You are viewing a plain text version of this content. The canonical link for it is here.
Posted to users@jena.apache.org by Bernie Greenberg <bs...@basistech.com> on 2012/04/03 18:25:32 UTC

Re-use of datasets after committing transactions

While I still haven't got an answer from this list about whether it was
really true that one has to close (and not reuse) dataset objects after a
committed or aborted "write" transaction, I did get an answer from my code,
as it were, and a surprising one, at that.
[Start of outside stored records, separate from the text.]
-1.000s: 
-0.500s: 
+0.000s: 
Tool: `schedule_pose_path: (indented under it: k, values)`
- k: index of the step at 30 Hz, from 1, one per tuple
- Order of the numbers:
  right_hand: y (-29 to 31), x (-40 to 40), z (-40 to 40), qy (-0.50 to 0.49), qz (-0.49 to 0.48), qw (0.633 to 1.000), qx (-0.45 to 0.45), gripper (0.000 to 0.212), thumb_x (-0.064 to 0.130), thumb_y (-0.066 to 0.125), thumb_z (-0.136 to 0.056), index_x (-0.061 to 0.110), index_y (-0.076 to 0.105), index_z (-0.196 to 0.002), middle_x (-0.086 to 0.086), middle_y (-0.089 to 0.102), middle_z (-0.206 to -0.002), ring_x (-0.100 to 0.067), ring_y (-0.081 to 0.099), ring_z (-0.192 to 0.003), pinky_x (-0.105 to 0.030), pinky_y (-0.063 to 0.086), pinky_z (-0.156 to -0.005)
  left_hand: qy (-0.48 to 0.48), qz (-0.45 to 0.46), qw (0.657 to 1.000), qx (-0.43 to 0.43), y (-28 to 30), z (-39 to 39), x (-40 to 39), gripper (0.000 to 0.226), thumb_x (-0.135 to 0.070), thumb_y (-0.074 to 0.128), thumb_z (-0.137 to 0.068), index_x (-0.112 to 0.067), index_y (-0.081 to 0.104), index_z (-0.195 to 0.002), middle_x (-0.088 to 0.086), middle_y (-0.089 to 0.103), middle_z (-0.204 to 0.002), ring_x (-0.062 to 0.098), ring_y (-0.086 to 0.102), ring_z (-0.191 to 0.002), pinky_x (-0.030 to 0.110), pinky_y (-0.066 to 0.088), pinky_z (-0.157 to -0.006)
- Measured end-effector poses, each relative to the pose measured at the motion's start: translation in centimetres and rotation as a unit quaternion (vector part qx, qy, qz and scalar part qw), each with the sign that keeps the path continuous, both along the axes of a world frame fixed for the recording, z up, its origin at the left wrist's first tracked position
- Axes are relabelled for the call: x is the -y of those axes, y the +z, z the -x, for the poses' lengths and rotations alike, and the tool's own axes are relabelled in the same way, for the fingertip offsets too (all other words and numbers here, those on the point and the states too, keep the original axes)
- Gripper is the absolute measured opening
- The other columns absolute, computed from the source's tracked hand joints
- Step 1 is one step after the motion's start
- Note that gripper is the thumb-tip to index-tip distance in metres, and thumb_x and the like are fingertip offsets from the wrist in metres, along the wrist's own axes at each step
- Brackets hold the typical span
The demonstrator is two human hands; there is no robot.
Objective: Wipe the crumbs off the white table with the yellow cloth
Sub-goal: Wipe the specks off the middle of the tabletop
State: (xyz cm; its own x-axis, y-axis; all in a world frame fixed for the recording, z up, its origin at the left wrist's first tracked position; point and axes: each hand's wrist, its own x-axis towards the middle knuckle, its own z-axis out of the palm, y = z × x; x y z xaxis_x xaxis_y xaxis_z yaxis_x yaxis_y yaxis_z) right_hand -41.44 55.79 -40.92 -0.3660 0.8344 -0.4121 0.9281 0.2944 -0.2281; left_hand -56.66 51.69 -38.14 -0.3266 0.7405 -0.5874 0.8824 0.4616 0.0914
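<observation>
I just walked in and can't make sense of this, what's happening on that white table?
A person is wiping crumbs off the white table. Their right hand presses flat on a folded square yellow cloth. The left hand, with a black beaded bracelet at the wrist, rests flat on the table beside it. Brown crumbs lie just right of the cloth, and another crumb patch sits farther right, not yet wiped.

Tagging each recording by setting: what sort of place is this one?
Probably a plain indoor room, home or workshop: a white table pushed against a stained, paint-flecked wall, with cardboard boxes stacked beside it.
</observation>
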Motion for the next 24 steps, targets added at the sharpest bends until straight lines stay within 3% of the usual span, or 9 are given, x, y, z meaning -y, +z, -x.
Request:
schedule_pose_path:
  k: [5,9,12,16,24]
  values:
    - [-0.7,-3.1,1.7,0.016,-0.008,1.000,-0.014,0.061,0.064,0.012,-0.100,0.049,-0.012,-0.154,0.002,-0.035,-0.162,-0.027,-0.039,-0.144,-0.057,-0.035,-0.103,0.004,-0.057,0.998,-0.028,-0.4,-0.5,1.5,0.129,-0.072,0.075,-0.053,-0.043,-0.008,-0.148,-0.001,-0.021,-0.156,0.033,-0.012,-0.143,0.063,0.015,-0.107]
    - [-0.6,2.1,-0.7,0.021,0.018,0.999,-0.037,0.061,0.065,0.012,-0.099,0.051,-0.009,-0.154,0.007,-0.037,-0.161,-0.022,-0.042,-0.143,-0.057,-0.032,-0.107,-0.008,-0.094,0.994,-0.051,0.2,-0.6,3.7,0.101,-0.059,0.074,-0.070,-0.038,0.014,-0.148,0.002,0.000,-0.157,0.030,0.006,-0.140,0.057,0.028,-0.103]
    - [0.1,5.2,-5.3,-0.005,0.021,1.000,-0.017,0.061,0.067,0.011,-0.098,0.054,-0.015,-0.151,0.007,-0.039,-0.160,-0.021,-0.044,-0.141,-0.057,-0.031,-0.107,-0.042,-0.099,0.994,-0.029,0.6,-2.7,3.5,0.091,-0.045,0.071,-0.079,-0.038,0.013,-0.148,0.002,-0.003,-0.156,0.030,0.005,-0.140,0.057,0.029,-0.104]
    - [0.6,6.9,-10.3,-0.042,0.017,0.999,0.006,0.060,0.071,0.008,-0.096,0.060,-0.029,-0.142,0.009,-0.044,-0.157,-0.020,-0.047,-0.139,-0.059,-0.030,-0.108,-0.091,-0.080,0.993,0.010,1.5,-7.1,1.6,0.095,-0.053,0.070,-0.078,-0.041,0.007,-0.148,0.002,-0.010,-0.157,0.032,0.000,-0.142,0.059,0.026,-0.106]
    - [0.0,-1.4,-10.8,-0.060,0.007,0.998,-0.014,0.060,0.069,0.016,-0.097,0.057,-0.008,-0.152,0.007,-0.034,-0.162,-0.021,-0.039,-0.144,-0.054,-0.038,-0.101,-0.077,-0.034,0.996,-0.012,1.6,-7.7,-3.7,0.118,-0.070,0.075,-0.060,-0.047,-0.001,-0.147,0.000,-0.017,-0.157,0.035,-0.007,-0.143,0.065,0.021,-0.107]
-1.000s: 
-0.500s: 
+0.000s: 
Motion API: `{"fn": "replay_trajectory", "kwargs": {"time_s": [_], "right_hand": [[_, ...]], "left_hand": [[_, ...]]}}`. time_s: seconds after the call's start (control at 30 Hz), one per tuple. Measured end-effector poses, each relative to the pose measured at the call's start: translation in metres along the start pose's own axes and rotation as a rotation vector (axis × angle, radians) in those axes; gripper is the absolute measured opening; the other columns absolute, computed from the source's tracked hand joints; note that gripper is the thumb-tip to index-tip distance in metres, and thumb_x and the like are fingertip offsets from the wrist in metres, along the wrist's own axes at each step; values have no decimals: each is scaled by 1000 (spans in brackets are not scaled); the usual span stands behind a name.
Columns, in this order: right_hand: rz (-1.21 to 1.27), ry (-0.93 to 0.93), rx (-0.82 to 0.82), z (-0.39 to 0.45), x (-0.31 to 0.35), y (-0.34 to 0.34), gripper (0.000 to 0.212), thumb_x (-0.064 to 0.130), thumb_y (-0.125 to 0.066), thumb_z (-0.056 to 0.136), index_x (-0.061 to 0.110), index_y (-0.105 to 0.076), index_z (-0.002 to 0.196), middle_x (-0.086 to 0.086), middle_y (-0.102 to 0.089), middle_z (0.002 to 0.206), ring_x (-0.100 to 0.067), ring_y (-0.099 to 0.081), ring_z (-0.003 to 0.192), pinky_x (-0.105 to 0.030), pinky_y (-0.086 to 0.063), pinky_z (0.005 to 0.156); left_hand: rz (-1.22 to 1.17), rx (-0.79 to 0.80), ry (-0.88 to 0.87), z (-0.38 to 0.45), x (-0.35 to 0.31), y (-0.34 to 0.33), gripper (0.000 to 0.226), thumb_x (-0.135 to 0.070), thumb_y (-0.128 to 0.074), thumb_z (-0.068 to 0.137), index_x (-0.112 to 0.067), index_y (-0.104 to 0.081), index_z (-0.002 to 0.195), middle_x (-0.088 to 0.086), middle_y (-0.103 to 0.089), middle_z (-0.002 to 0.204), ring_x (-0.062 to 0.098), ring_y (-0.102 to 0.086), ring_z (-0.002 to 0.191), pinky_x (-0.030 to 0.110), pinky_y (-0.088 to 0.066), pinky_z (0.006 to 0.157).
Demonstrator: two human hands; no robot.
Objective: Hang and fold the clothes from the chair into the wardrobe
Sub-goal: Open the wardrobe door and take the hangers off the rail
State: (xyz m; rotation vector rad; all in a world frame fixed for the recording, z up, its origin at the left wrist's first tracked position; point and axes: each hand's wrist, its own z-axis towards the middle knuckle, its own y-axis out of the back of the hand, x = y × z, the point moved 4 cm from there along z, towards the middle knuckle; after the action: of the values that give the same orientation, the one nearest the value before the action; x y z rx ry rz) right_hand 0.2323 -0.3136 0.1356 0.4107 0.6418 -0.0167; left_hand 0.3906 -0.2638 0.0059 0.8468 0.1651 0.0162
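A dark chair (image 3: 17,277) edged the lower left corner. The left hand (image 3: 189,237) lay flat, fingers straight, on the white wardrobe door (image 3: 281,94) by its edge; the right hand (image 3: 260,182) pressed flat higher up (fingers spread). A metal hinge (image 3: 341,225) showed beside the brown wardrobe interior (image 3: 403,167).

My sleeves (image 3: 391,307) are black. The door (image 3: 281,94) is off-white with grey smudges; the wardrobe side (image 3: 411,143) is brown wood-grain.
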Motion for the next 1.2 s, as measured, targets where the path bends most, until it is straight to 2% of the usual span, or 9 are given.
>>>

I found that at app shutdown time, I had nothing (with respect to Jena) to
do, as I had already, in each thread which had created a dataset in
response to a request for some kind of service, closed that dataset. Since
the datasets were not drawn from an open "master" object representing the
open store, but from a static source, there is no "master" object to close
down.

If the threads all had their hands on persistent, open dataset objects,
which each (according to your documentation and my own experience) can only
be used in that one thread, I would have a difficult problem causing those
threads (which may be asleep in a web or other server) to wake up to close
the pointer (yes, there may be a "thread close time" hook or the like, but
as I have it, I don't need one).

This all seems consistent with what we have transacted here before and
consistent with my understanding of transaction semantics, and seems to
work; please let me know if you think I'm overlooking something.

Thanks
Bernie

Re: Re-use of datasets after committing transactions

Posted by Bernie Greenberg <bs...@basistech.com>.
Indeed (even though I no longer do it).

On Wed, Apr 4, 2012 at 11:07 AM, Paolo Castagna <
castagna.lists@googlemail.com> wrote:

> Hi Andy,
> thanks for the explanation, very clear and I think very useful.
>
> Andy Seaborne wrote:
> > With transactions, no clearup after .end() is needed. (and a writer
> > doing .commit()/.abort() don't require .end - it's better style to
> > always call .end() in a "finally{}2 though).
> >
> > When .commit() happens, the journal is written (append only), with a
> > commit record.  The changes are written to the main dataset at sometime
> > when it's quiet.  It may be when the .commit() happens, it may not -
> > does not matter, the bytes are on-disk and the change is permanent.
>
> One might still have the doubt if it is possible to call .begin(...)
> on a Dataset after a successful READ|WRITE transaction:
>
>  Location location = ...
>  Dataset dataset = TDBFactory.createDataset(location);
>
>  dataset.begin(...);
>  try {
>      ...
>  } finally {
>      dataset.end();
>  }
>
>  ...
>
>  dataset.begin(...);
>  try {
>      ...
>  } finally {
>      dataset.end();
>  }
>
> I do not see any problem with that, but I wanted to double check.
>
> Thanks,
> Paolo
>

Re: Re-use of datasets after committing transactions

Posted by Paolo Castagna <ca...@googlemail.com>.
Hi Andy,
thanks for the explanation, very clear and I think very useful.

Andy Seaborne wrote:
> With transactions, no clearup after .end() is needed. (and a writer
> doing .commit()/.abort() don't require .end - it's better style to
> always call .end() in a "finally{}2 though).
> 
> When .commit() happens, the journal is written (append only), with a
> commit record.  The changes are written to the main dataset at sometime
> when it's quiet.  It may be when the .commit() happens, it may not -
> does not matter, the bytes are on-disk and the change is permanent.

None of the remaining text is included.